The site seems to discuss the problem when the authentication system adopted the token approach. However, our app simply authenticates the user by the username and password only with a simple session management (handled by session IDs) without token generation.

@NikKovIos, Thanks for your help.

So does that mean the retrier support the mechanism of session ID management, for my case?

@markandshare There are several issues with the code you posted, some of which will impact your ability to retry request requiring authorization, especially if you have other requests needing to retry at the same time.

First and foremost, you're recreating your SessionManager every time you make a request. This has both a performance impact, as you're recreating quite a bit of state every time, as well as preventing you from using a common retrier for all requests. Your SessionManager should be a singleton, and the logic that builds your requests and issues them to the SessionManager instance should not be part of a view controller.
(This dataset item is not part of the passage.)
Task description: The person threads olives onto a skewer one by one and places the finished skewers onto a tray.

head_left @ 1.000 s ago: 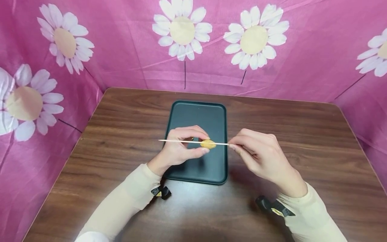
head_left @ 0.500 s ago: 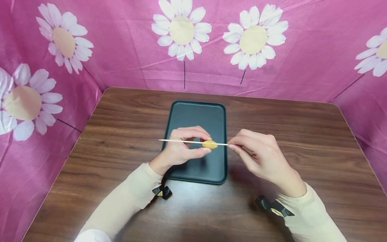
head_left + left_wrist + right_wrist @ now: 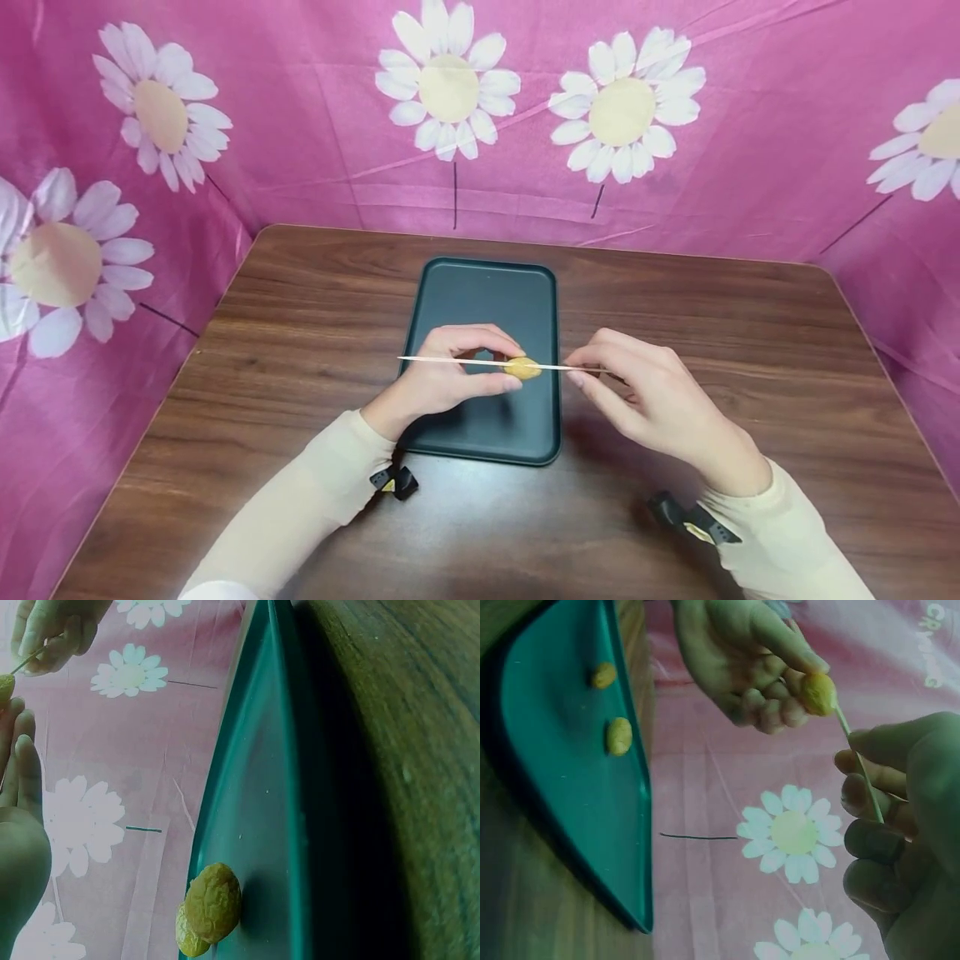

This will be more performant and allow you to take advantage of Alamofire's retry features.

Second, you're not adding a retrier to the SessionManager when you initialize it, so there is nothing attempting to retry. You need to add the retrier when you create the SessionManager or update to Alamofire 5 and add it when you make the request.

Third, you should not be doing any sort of connection precheck when making requests. You should make the request and let it fail, using the error you receive to take any next steps, or to trigger retry. Alamofire 5's RetryPolicy type can do this sort of retry for you automatically.

If there are no additional questions, I'm closing this issue.